* **TASK DETAILS**:
Keep to one stretch of the data below, the lines from the one with "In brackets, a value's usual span" up to and including the one with "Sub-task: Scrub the", and return that stretch exactly.

* **LISTED ENTRIES**:

########################################

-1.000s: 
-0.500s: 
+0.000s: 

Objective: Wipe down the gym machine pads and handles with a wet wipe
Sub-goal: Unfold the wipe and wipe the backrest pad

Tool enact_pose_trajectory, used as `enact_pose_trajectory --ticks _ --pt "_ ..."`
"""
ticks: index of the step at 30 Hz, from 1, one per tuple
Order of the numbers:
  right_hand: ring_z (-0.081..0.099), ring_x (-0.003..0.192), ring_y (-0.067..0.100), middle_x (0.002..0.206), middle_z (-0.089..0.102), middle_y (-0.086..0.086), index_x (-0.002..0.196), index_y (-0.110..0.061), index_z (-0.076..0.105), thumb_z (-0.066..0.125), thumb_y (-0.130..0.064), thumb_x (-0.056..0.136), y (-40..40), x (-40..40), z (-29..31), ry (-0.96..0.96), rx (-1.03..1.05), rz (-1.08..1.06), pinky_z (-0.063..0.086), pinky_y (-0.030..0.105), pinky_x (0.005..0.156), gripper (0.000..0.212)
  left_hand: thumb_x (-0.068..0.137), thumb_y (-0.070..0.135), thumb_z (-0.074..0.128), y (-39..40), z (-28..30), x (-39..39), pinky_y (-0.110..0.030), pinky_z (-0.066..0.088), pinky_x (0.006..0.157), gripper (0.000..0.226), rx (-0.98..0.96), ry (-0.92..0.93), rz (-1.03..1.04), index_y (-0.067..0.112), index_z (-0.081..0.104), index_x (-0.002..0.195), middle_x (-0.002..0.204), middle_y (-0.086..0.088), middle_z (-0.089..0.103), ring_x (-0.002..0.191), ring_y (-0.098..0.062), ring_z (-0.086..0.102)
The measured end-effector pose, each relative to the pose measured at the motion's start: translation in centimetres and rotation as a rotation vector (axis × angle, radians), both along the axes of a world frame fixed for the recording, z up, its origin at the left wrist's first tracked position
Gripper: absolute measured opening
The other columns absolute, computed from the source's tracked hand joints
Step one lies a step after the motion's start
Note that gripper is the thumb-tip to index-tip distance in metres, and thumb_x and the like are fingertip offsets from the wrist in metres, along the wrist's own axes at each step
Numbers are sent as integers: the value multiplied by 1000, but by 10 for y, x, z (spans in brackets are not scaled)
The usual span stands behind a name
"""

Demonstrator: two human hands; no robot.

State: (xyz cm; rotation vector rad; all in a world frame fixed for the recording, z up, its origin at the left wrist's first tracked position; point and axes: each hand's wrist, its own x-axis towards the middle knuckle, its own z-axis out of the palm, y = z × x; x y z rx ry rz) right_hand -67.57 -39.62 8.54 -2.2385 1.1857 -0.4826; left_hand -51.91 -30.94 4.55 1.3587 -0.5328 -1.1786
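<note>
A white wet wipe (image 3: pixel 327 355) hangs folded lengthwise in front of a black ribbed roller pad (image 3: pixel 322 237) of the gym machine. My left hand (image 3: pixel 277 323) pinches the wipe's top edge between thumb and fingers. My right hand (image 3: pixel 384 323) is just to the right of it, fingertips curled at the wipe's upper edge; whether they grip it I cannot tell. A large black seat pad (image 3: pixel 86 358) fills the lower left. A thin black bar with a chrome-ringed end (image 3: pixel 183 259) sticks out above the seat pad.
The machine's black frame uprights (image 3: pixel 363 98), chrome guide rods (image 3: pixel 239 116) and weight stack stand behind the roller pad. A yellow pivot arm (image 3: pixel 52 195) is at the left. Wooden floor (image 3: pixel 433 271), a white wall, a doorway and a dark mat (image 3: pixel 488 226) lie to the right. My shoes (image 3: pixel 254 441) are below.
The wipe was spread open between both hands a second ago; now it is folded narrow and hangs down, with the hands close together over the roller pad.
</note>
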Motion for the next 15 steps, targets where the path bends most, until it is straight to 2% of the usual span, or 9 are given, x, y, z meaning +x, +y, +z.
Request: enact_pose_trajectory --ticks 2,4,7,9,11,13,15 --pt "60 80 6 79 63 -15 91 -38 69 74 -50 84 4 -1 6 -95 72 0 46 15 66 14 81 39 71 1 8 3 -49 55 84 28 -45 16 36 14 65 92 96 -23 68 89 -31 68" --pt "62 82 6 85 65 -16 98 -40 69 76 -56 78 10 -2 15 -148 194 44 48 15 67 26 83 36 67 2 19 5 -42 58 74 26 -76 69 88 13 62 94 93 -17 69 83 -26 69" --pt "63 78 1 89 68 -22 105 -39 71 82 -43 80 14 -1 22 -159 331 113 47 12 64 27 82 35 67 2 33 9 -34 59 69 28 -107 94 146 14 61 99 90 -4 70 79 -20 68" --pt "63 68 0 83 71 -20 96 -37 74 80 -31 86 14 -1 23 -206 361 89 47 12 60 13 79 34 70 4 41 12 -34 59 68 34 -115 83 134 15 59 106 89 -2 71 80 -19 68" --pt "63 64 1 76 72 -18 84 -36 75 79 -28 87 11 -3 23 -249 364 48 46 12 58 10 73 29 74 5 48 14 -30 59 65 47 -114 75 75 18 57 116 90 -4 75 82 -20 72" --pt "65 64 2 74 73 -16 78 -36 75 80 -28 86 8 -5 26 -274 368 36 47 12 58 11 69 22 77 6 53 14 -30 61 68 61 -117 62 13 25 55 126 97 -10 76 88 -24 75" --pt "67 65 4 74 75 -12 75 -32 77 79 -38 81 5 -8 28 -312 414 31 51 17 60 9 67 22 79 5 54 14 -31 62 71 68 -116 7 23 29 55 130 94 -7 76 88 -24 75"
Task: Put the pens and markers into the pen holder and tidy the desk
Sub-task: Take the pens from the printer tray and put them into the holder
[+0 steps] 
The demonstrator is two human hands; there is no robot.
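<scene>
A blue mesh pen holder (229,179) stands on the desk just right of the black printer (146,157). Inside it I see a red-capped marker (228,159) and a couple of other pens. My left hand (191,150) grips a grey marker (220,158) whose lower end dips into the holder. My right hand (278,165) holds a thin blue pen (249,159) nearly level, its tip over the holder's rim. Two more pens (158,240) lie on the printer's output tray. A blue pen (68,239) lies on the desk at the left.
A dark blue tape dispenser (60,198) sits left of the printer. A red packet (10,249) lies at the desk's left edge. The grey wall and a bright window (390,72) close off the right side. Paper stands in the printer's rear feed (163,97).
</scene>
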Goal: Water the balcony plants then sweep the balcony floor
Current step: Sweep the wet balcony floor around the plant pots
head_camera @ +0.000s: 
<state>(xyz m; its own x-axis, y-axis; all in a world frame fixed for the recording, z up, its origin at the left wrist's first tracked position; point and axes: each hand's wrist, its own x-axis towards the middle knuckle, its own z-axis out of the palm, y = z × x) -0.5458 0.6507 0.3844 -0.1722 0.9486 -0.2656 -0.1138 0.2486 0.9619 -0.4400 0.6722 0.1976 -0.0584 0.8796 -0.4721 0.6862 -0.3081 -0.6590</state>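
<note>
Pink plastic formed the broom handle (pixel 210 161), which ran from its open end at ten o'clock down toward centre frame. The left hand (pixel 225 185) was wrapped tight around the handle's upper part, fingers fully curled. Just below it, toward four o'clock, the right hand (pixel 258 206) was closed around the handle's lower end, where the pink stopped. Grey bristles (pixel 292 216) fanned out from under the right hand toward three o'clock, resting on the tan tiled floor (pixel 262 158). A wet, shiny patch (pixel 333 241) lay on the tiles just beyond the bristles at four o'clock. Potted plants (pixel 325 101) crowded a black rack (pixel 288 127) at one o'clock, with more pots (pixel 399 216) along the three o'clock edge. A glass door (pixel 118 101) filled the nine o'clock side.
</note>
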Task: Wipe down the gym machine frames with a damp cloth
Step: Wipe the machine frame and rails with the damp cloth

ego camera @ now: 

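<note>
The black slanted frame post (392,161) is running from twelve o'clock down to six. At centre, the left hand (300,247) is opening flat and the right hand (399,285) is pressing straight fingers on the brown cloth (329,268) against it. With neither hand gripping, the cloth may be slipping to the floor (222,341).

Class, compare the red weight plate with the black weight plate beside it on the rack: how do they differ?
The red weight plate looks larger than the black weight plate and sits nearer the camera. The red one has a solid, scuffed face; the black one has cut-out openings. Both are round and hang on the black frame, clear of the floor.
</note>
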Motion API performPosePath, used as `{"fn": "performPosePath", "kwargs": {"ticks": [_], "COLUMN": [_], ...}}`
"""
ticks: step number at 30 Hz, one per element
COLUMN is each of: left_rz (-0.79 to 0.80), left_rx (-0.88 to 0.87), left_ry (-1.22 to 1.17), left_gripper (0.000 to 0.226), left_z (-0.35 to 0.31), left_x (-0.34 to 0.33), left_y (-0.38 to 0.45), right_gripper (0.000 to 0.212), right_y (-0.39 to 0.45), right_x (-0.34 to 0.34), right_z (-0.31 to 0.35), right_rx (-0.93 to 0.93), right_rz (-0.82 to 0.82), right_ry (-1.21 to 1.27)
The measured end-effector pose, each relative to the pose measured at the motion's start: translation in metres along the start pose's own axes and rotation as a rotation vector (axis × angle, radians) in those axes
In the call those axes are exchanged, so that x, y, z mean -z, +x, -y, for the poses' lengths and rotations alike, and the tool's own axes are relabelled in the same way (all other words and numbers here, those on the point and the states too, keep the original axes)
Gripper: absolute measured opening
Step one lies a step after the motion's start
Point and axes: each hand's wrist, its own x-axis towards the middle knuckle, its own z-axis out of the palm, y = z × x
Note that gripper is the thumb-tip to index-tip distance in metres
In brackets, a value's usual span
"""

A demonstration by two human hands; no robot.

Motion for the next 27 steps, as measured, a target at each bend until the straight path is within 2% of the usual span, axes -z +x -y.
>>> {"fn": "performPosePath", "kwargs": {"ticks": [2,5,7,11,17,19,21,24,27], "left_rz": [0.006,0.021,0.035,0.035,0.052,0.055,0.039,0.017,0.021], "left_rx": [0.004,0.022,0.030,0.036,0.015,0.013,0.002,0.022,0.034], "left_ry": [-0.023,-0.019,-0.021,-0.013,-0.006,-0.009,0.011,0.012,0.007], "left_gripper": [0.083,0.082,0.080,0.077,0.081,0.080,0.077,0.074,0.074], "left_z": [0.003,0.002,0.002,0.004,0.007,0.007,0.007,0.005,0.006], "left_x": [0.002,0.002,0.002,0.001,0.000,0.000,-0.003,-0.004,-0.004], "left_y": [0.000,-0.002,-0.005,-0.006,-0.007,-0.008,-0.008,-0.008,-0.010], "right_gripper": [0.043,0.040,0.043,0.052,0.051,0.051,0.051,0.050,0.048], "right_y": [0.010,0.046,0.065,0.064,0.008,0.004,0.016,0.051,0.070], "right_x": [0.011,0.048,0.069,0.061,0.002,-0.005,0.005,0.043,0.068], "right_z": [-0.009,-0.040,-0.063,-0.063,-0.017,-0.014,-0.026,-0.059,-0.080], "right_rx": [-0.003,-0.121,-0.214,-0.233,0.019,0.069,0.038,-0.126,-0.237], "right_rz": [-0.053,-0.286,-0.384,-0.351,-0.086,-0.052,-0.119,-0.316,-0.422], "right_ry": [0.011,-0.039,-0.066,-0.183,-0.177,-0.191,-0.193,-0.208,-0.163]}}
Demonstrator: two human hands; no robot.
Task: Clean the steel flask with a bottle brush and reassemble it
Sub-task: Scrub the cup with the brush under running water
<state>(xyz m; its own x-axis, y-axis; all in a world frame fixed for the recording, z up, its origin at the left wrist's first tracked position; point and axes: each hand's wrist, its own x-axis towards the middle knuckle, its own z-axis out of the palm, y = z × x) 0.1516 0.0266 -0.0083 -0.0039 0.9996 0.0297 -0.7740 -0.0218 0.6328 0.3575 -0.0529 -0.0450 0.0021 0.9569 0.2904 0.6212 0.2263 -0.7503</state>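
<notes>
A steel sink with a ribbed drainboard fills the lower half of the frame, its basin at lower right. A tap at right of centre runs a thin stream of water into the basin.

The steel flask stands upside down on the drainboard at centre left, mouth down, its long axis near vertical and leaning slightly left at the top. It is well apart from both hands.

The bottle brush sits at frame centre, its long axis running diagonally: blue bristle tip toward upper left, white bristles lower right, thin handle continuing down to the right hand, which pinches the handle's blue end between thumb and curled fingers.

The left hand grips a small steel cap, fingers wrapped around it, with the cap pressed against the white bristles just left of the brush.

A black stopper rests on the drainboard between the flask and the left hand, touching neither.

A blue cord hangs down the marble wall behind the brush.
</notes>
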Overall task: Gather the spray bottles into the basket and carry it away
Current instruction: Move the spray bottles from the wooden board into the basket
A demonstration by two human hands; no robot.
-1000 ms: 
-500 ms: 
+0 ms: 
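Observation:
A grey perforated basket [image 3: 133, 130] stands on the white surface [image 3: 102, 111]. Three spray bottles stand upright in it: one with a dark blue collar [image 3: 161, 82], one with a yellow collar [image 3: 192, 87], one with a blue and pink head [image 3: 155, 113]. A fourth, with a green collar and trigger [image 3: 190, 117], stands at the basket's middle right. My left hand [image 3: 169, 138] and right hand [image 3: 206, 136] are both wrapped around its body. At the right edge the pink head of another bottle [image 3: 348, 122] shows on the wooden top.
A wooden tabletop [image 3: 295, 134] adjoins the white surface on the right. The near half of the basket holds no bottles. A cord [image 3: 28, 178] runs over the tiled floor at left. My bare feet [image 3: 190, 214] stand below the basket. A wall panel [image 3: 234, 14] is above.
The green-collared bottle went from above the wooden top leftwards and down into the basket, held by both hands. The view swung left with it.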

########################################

* **TASK SOLUTION**:
In brackets, a value's usual span
"""

A demonstration by two human hands; no robot.

Motion for the next 27 steps, as measured, a target at each bend until the straight path is within 2% of the usual span, axes -z +x -y.
>>> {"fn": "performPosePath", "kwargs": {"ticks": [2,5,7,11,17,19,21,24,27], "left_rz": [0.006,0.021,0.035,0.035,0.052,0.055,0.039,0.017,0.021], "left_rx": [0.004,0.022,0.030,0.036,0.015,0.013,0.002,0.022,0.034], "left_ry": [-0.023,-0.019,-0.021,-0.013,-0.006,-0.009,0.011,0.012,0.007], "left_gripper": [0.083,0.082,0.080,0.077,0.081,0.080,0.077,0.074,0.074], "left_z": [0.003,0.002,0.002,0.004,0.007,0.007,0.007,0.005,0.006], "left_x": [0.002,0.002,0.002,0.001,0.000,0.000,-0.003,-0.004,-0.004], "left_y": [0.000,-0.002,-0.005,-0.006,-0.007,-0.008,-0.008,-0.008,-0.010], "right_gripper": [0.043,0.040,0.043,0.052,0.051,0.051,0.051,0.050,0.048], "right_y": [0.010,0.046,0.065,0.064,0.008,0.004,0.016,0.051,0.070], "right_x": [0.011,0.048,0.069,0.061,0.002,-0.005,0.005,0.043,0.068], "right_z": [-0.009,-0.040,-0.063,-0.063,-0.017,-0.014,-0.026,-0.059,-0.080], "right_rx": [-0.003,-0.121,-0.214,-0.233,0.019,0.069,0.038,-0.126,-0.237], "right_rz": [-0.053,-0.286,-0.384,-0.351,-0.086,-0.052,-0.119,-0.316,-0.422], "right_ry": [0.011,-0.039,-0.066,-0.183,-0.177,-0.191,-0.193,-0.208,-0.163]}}
Demonstrator: two human hands; no robot.
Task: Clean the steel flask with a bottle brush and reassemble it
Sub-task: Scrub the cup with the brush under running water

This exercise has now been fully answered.